Nonna Europa domenica misurerà le autentiche intenzioni dei propri figli e nipoti. Insomma, parafrasando Marx, un paradosso si aggira per l’Europa. A parole, tutti dicono che ormai la vecchina non serve più a nessuno, per poi restare inchiodati alle sue certezze geopolitiche e macroeconomiche. Solo nonna Europa può garantire stabilità e rilevanza in un mondo di giganti e di cyber-potenze. Un esempio tra i tanti: quando il governo italiano firmò, poche settimane fa, l’accordo con la Cina per l’ingresso di Roma nella Via della seta, gli altri partner europei inveirono contro la “cenerentola tricolore”; però come le sue sorellastre sono accorse invidiose e in abito da cerimonia dal principe con gli occhi a mandorla. Quindi, Bruxelles è utile se ci si confronta con Pechino o Washington mentre ridiventa scomoda e opprimente quando richiama i nipoti scavezzacollo all’etica della responsabilità.

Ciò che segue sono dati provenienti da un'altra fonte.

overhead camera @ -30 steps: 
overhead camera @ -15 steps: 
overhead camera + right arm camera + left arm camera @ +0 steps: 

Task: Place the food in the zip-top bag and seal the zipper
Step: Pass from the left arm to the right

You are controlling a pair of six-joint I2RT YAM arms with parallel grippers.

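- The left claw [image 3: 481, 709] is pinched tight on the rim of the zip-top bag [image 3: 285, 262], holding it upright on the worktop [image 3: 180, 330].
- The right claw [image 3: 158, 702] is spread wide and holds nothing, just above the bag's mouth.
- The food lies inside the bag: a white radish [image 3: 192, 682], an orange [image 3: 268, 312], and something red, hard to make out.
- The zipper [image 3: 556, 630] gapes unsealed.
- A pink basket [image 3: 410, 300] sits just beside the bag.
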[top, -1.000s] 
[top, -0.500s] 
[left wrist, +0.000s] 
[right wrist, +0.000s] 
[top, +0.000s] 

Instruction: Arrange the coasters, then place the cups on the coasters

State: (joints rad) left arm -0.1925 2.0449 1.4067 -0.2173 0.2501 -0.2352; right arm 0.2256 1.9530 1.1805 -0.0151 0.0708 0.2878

E cioè: la necessità di mettere finalmente mano ad una reale politica estera comune che faccia sentire una sola voce sulla scena mondiale, e la non più rinviabile formazione degli Stati Uniti d’Europa (difesa comune, accoglienza condivisa, regolamentazione fiscale uguale per tutti).

Lungi dall’essere orgogliosi di oltre due mila anni di storia e spiritualità, valorizzando le radici giudaico-cristiane invece di nasconderle quasi vergognandosene, i riottosi europei di inizio del terzo millennio stanno regredendo ad una mentalità da quarto mondo. Infarciscono di vittimismo autolesionistico le profezie di sventura che formulano determinando la loro retrocessione a vassalli dei nuovi imperatori. Indulgere nell’inquietante visione di un’Europa in balia della globalizzazione a trazione asiatica, agevola lo scadimento delle relazioni intra-europee. Lo ha detto anche Papa Francesco ricevendo il premio Carlo Magno: qualsiasi problema affrontato in 27 Paesi diventa risolvibile, scaricato su poche nazioni di frontiera si trasforma in un’emergenza. Lo sappiamo da generazioni: nessuno si salva da solo. Illudersi di trarre beneficio dalle difficoltà del vicino di pianerottolo determina l’implosione dell’intero condominio. In Libia, per fare un altro esempio, Francia e Italia giocano a scaricabarile in piena guerra civile alle porte, cercando solo di trarre vantaggio dalle reciproche incapacità.

In Terris ha documentato tutto questo nelle infuocate settimane di campagna elettorale. Il voto europeo stavolta, più che mai, richiede partecipazione consapevole. Altrimenti nonna Europa rischia di tirare le cuoia.